If we’ve learned anything this year other than what it feels like to dress like a healthcare worker, it would be that the Federal Reserve is ready and willing to print whatever sum of money it takes to keep an all out recession off our hands in the U.S.

 

It is estimated that the FED will have around an $8 Trillion balance sheet by the end of 2020 from its numerous plans to prop up everything from money market funds to state and local government debt. This is double the level they reached in their QE program from 2008 that never had a chance to get unwound.

 

With the government going for another round of epic spending before it could pay off the last one, many fiscal conservatives have wondered if this time will be too much. I mean we’ve all been there, you’re trying to light the grill and it’s not working so you just keep hosing down the charcoal with lighter fluid until “BOOM!” bye bye eyebrows.

 

Will flooding all of this money into the system eventually cause uncontrollable inflation and devaluation of money?

 

Surprisingly, most sources would say no. According to a recent report from Argus Equity Research, current inflation estimates sit somewhere between 1.2% and deflation even with the Fed having boosted its balance sheet to $7.5 Trillion already. And those inflation numbers are expected to stay around in the near term.

 

There are several reasons that economists aren’t afraid of hyperinflation, one being that the Fed still has its age-old tool of raising interest rates to cool things back off if needed. Another reason is that, like 2008, the government printing money doesn’t necessarily mean it makes it to the economy.
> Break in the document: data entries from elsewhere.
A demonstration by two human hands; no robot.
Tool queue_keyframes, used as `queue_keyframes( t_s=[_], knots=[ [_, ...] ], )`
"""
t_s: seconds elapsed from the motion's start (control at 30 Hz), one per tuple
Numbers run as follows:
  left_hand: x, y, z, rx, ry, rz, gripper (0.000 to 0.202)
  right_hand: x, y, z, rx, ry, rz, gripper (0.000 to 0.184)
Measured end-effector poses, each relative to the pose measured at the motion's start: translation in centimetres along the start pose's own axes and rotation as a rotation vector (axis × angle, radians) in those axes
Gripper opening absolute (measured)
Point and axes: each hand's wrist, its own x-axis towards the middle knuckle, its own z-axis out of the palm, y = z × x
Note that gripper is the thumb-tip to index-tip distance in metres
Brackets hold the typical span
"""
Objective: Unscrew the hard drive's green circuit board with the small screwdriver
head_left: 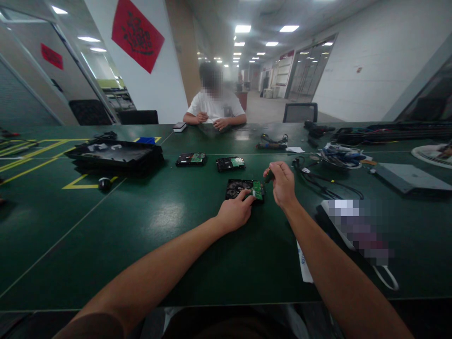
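A hard drive (237, 188) lies on the green table in front of me, its green circuit board (258, 189) facing up on the right side. My left hand (236, 211) rests at its near edge, thumb and fingers gripping the drive and touching the board. Just right of the drive, my right hand (282, 182) is raised with fingers closed round the dark handle of a screwdriver (269, 176). The screwdriver's shaft and tip cannot be made out. Two more hard drives, one at left (191, 159) and one at right (230, 163), lie farther back.
Black trays (116, 157) stand stacked at left beside a small dark round object (104, 184). Cables (310, 176), a bagged bundle (341, 155), a grey metal box (411, 177) and a partly blurred white object (339, 221) lie at right. Across the table sits a person (216, 106) holding something thin.
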Motion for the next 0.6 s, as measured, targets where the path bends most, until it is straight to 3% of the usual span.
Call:
queue_keyframes(
  t_s=[0.3,0.47,0.6],
  knots=[
    [0.01,-0.11,0.29,-0.004,0.017,0.005,0.044,-0.05,-0.69,0.32,0.103,-0.096,0.017,0.031],
    [0.08,-0.13,0.40,-0.006,0.015,-0.002,0.045,0.05,-0.32,0.25,0.107,-0.069,0.022,0.046],
    [0.04,-0.09,0.28,-0.006,0.010,-0.001,0.045,0.16,0.13,-0.04,0.025,-0.022,0.001,0.035]
  ],
)
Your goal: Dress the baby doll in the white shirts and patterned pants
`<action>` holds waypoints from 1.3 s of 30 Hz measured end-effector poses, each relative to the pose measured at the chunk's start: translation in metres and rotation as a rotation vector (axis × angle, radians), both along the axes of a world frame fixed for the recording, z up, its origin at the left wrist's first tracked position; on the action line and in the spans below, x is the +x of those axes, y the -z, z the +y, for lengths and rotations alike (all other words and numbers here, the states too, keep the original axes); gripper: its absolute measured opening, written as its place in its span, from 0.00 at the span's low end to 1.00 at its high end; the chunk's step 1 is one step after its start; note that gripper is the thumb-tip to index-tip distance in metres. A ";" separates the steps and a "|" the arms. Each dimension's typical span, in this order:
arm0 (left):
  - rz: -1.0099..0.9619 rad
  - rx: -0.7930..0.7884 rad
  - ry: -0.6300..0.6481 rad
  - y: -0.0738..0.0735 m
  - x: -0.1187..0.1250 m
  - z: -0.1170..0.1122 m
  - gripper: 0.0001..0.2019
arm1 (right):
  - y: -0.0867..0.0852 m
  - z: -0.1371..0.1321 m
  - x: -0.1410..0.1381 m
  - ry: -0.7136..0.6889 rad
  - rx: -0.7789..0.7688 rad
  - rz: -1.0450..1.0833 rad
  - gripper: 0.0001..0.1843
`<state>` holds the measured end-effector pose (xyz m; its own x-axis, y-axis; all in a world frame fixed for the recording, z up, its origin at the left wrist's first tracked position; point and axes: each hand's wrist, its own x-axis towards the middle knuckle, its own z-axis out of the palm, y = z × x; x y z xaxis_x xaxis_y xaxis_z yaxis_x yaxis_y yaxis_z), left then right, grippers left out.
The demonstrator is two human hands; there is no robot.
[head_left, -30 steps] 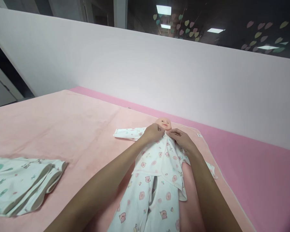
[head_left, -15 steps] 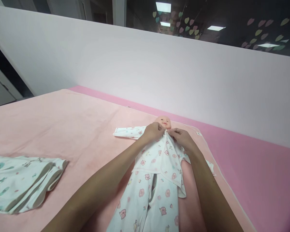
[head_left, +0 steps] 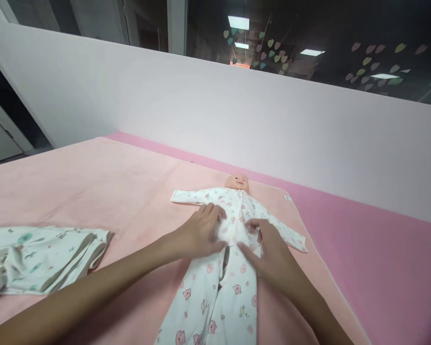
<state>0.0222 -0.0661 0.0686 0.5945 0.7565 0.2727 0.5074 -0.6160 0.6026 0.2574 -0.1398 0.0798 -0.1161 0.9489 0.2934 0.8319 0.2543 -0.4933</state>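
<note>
A baby doll point(head_left: 236, 181) lies on its back on the pink blanket point(head_left: 104, 187), dressed in a white romper point(head_left: 233, 211) printed with pink bears, sleeves spread out to both sides. My left hand point(head_left: 201, 230) rests on the romper's waist at the left, fingers curled into the cloth. My right hand point(head_left: 267, 249) lies just right of it, fingers and thumb pinching the fabric at the belly. Both hands gather the cloth where the front flaps meet above the open leg seam point(head_left: 225, 258).
A folded white garment point(head_left: 39, 258) with green prints lies at the left on the blanket. A brighter pink mat point(head_left: 362, 230) runs along the white wall point(head_left: 237, 110) behind and to the right. Dark windows show ceiling lights above.
Both hands have left the romper's collar under the doll's chin and come down to its waist. The chest flaps now lie closed and flat, and the right sleeve is spread out.
</note>
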 end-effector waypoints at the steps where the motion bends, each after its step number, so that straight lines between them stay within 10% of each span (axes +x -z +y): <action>1: 0.029 0.012 0.003 0.005 -0.006 -0.013 0.21 | 0.005 -0.014 -0.002 -0.029 -0.016 -0.017 0.20; 5: 0.085 0.135 -0.080 0.022 0.004 -0.032 0.17 | 0.019 -0.026 -0.016 0.019 0.045 -0.032 0.14; 10: -0.053 0.113 -0.230 0.019 0.010 -0.004 0.13 | 0.002 -0.008 0.001 0.170 0.111 -0.041 0.08; 14: -0.097 -0.103 -0.515 0.022 -0.052 0.026 0.22 | -0.005 -0.027 0.071 0.516 0.081 -0.101 0.18; 18: 0.269 -0.152 -0.517 0.043 -0.119 0.034 0.17 | 0.018 -0.061 0.136 0.528 -0.261 -0.120 0.17; 21: 0.255 0.017 -0.541 0.053 -0.124 0.033 0.14 | 0.029 -0.065 0.141 0.551 -0.199 -0.039 0.15; 31: -0.151 -0.138 -0.032 0.025 0.015 0.067 0.39 | 0.015 0.033 0.022 0.060 -0.065 0.277 0.26; 39: 0.028 -0.045 0.151 0.028 -0.019 0.036 0.30 | 0.018 0.014 0.024 -0.124 -0.156 0.111 0.21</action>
<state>0.0027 -0.0305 0.0407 0.7092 0.6691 0.2219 0.4282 -0.6589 0.6184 0.2815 -0.1257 0.0619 -0.2100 0.9643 0.1615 0.7373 0.2646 -0.6216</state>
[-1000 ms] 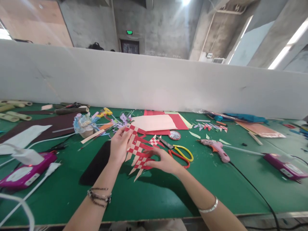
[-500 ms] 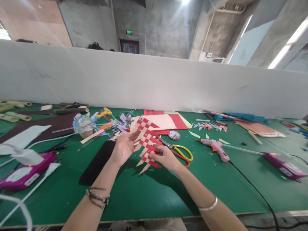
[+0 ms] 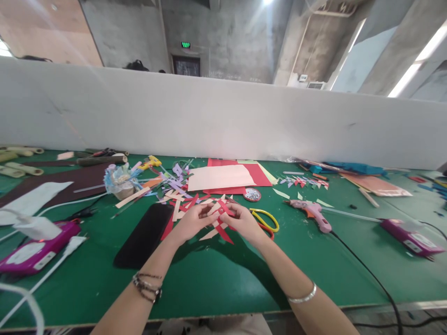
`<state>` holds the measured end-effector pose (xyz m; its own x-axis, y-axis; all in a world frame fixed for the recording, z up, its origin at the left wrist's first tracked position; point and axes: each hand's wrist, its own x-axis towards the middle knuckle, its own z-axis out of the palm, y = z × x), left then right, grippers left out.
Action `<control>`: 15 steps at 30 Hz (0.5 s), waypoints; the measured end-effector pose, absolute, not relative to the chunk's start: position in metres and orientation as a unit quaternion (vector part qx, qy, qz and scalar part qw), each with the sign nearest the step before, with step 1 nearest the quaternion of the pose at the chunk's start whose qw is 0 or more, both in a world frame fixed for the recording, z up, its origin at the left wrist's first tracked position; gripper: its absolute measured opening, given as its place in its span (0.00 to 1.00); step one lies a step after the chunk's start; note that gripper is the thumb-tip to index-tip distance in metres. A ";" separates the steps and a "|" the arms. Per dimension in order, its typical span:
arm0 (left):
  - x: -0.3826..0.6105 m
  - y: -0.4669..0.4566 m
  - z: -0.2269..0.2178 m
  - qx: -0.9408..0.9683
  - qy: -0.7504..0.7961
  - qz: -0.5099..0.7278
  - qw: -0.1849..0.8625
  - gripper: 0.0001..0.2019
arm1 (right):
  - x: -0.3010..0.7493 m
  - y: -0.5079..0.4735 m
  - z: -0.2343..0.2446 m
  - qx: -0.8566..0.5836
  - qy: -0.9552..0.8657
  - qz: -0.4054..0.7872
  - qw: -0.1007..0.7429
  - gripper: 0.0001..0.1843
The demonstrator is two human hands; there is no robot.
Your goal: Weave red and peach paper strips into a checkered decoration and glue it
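Note:
Woven red-and-cream paper fish [image 3: 221,213] with pointed strip ends are pinched between my two hands above the green table. Whether one or more are in the grip, I cannot tell. My left hand [image 3: 191,222] closes on the left side, my right hand [image 3: 247,225] on the right side, thumbs in front. A small dark eye shows on the front face. Just beyond my right hand lie scissors with yellow and red handles [image 3: 268,219]; their blades are hidden. To the left of my left hand is a black phone [image 3: 145,237]. Red and cream paper strips [image 3: 179,204] lie behind my hands.
Cream paper [image 3: 221,177] lies on red sheets near the white partition [image 3: 223,121]. A round tin of small beads or eyes [image 3: 252,194] sits behind the scissors. A pink glue gun [image 3: 312,214] with its cord lies right; purple power strips [image 3: 40,246] stand at both sides.
The spread-out woven fish have been drawn together and lowered slightly, and both hands now meet around them. Strips on the table behind my left hand have come into view.

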<state>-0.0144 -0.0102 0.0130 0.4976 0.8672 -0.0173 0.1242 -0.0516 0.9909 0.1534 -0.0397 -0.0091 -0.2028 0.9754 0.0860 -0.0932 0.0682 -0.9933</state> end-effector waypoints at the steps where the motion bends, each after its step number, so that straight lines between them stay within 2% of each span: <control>1: -0.014 -0.011 0.014 0.644 0.379 0.337 0.573 0.15 | 0.153 -0.040 -0.008 -0.399 -0.537 0.560 0.489 0.20; 6: -0.010 -0.015 0.018 0.558 0.408 0.427 0.583 0.13 | 0.155 -0.042 -0.004 -0.426 -0.535 0.553 0.475 0.16; 10: -0.010 -0.018 0.017 0.546 0.418 0.381 0.618 0.12 | 0.160 -0.041 -0.002 -0.445 -0.576 0.503 0.466 0.15; 15: -0.011 -0.017 0.012 0.594 0.404 0.331 0.611 0.11 | 0.165 -0.038 0.002 -0.445 -0.622 0.469 0.442 0.14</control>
<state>-0.0114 -0.0175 0.0124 0.4539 0.8854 -0.1004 0.0750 0.0743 0.9944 0.1646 -0.0376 0.0019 -0.2131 0.9680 0.1325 0.1399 0.1644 -0.9764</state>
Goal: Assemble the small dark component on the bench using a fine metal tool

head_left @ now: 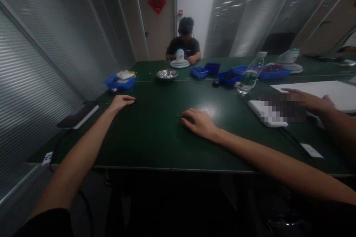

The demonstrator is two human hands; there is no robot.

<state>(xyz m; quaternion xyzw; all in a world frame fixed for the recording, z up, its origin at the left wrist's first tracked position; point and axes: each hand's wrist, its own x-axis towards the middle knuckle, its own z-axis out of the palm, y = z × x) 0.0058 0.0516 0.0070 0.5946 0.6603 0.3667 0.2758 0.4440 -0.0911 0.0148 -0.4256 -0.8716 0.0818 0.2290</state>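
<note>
My left hand [121, 103] reaches over the left part of the green table [155, 133]. Its thumb and fingers are closed in a pinch on a small dark piece [135, 100], whose kind is too small to make out. Resting low on the table near the middle, my right hand [199, 123] has its fingers curled and closed. At its fingertips shows a thin pale sliver [178, 115]; whether the fingers grip it is hard to see. Beyond both hands stands a shallow metal bowl [167, 75] with small pale things inside.
A blue basket [118, 83] stands at the back left, several blue trays [199, 72] at the back right. A water bottle [250, 76], a white device [268, 113] and another person's hand [300, 98] are to the right. Someone sits opposite behind a white fan [180, 59].
</note>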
Pretty much all of what was created in 2008 has stayed on the FED’s balance sheet as bank reserves and never fueled any real inflation in the economy.

 

How this will affect capital markets could be a different story since the Federal Reserve is buying all manner of assets to help provide liquidity to the markets. This could certainly cause some strange behavior in these areas despite what goes on in the economy and leave many scratching their heads as it did coming out of 2008 as well.

 

You know by now how most of these articles end; this is why it’s important to stay diversified. We also wanted to put out there that despite the level of government spending, the smart folks don’t see this blowing up the barbecue any time soon.